沈宴接过木牌,指尖还留着她指尖的温度,他垂眸扫了一眼她手腕上的清鸢胎记,那胎记正微微发着热,和他魂海里的玄黄剑频率一模一样。
他想起前世陨落后,神魂飘荡的时候,隐约总能感觉到一股清草香跟着他,像是在护着他的神魂不散,现在想来,那股味道和苏清鸢身上的味道,一模一样。
“对了,入门大比的事,你不用放在心上。”苏清鸢怕他有压力,赶紧开口,“萧辰虽然是金丹中期,但是他的修为都是靠天材地宝堆上来的,根基不稳,你肯定能打过他的。实在不行,我到时候跟裁判长老打个招呼,不让他下死手。”
“不用。”沈宴抬眼看着她,眼底闪过一丝冷意,“他想废我的灵根,我还想废他的呢。刚好,擂台上生死不论,新账旧账一起算。”
他的语气平淡,像在说今天天气不错一样,苏清鸢却一点都不觉得他在说大话。她认识的玄黄剑尊,从来就没有怕过谁,别说是一个靠资源堆起来的圣子,就算是化神期的长老,他想杀也照样杀。
“好。”苏清鸢笑着点了点头,从储物袋里摸出一瓶疗伤的丹药递给他,“这是我自己炼的清心丹,要是打起来他用迷药之类的阴招,你吃一粒就能解。还有这个,是玄铁打造的护心镜,你戴在身上,防着他的暗箭。”
她一样一样地往外掏东西,都是早就准备好的,堆了满满一桌子。沈宴看着她忙前忙后的样子,没有像以前一样拒绝,而是静静地站在旁边,一一接了过来。
晚风穿过院中的松竹,吹得苏清鸢的发梢飘了起来,落在沈宴的手背上,有点痒。
沈宴看着她认真清点东西的侧脸,指尖动了动,最终还是没忍住,抬手把她落在脸颊边的头发别到了耳后。
苏清鸢的动作猛地顿住,抬眼看着他,眼睛瞪得圆圆的,脸颊瞬间红透了,连话都有点说不利索:“你、你……”
“头发乱了。”沈宴若无其事地收回手,耳尖也悄悄红了,转身往修炼室走,“我要修炼了,你回去吧。
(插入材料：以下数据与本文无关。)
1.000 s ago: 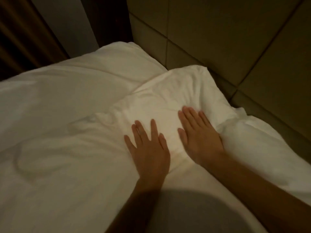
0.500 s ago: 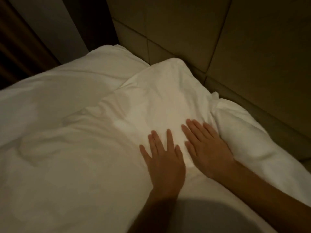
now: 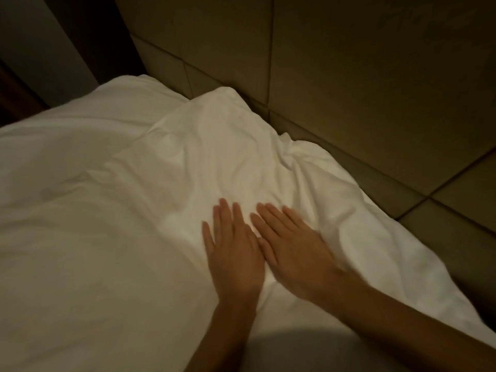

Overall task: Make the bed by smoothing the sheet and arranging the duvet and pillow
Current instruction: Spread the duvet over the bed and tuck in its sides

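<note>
A white duvet covers the bed and fills most of the head view. Its folded, wrinkled upper corner lies by the headboard, raised as if over a pillow that I cannot see. My left hand and my right hand press flat on the duvet side by side, fingers straight and pointing toward the far corner. Creases bunch up just right of my right hand.
A padded, panelled headboard runs along the right and back edge of the bed. At the far left stand a dark wall strip and a curtain. My shadow falls on the duvet at the bottom.
Both hands have slid back along the duvet toward me, staying flat and moving closer together. The camera has shifted, so the headboard fills more of the view.
</note>
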Available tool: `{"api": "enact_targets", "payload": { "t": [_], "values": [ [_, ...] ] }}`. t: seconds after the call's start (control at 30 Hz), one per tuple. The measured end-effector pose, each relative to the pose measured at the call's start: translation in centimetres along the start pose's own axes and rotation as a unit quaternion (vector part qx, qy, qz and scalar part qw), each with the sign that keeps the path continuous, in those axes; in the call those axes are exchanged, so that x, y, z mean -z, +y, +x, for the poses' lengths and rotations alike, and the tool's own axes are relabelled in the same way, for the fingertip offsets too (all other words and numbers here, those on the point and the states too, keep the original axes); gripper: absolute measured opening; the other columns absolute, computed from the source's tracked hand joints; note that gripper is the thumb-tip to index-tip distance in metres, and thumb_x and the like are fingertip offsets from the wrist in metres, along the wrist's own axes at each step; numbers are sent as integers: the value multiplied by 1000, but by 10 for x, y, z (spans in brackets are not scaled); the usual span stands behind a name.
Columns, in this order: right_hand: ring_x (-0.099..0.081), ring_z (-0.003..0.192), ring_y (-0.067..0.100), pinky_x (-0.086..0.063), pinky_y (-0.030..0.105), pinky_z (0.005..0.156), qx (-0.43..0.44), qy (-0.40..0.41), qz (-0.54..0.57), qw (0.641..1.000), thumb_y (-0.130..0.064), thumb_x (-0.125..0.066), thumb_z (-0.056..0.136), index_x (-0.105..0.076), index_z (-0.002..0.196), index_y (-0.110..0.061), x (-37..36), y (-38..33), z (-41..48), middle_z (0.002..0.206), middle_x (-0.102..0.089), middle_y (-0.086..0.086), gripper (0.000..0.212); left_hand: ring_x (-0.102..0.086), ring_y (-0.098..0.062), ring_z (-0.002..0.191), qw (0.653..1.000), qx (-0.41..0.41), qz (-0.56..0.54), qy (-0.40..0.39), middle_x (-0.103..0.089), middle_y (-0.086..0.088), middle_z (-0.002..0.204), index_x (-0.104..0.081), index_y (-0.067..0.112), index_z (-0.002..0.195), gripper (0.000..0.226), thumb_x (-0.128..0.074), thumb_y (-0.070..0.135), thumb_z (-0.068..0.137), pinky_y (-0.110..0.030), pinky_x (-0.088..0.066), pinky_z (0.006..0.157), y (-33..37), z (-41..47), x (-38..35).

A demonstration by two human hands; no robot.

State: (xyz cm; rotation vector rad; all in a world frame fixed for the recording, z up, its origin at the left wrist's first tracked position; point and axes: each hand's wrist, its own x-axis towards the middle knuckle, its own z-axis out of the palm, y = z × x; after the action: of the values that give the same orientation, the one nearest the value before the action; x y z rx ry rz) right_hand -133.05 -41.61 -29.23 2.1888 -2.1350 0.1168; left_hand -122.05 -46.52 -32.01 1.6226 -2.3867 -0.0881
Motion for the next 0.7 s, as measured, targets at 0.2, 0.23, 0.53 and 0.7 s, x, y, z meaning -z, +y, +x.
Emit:
{"api": "enact_targets", "payload": {
  "t": [0.2, 0.23, 0.53, 0.7],
  "values": [
    [-34, 141, 21, -26, 41, 117, -42, -27, -19, 999, -37, -11, 102, -40, 144, -13, -20, 52, 3, 151, -39, 8, 56, -33, -27, 142, 995, -100, -25, -8, -39, -14, 151, -47, 10, 141, 52, -26, 27, 97, -46, -21, 115, 22, -18, -3],
    [-34, 141, 22, -22, 41, 117, -66, -34, -21, 997, -37, -14, 101, -39, 145, -13, -19, 62, 3, 151, -38, 8, 56, -33, -25, 142, 991, -124, -41, -14, -40, -12, 150, -49, 10, 140, 51, -26, 27, 98, -45, -21, 115, 22, -18, -2],
    [-38, 138, 27, -19, 39, 115, -81, 49, 11, 995, -26, -28, 99, -44, 143, -8, 5, 48, -27, 148, -42, 14, 50, -34, -25, 142, 985, -164, -35, -29, -40, -8, 151, -45, 13, 144, 57, -10, 33, 103, -45, -24, 114, 22, -17, -4],
    [-30, 142, 19, -15, 36, 115, -93, 1, 17, 996, -38, -18, 103, -38, 146, -17, -9, 56, -80, 152, -36, 5, 51, -39, -27, 139, 987, -158, -20, -23, -42, -10, 150, -48, 10, 141, 54, -20, 29, 100, -48, -33, 113, 24, -20, -5]
  ]
}}
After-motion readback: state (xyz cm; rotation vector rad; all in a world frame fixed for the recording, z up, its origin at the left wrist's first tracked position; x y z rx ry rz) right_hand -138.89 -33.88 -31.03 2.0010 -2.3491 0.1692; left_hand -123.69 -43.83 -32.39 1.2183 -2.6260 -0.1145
三日后的大比,我不会输的。”
“哦、哦好!”苏清鸢站在原地,摸了摸自己刚才被他碰过的耳尖,烫得吓人,心跳快得像要从胸口跳出来。她看着修炼室关上的门,忍不住捂着脸笑出了声。
他刚才,碰她的头发了!
修炼室里,沈宴背靠着门,指尖还留着她发丝柔软的触感。他低头看着手里的灵米糕,又咬了一口,甜丝丝的味道顺着喉咙滑下去,暖得连神魂都跟着发涨。
魂海里的玄黄剑欢快地鸣动着,像是在为刚才的事高兴。沈宴压下剑体的躁动,走到蒲团上坐下,指尖抚过玄黄剑的剑柄,眼底闪过一丝凛冽的杀意。
萧辰是吧?
三日后的擂台,他会让他知道,有些人,不是他能觊觎的,有些话,也不是他能随便说的。
敢打苏清鸢的主意,就要做好付出代价的准备。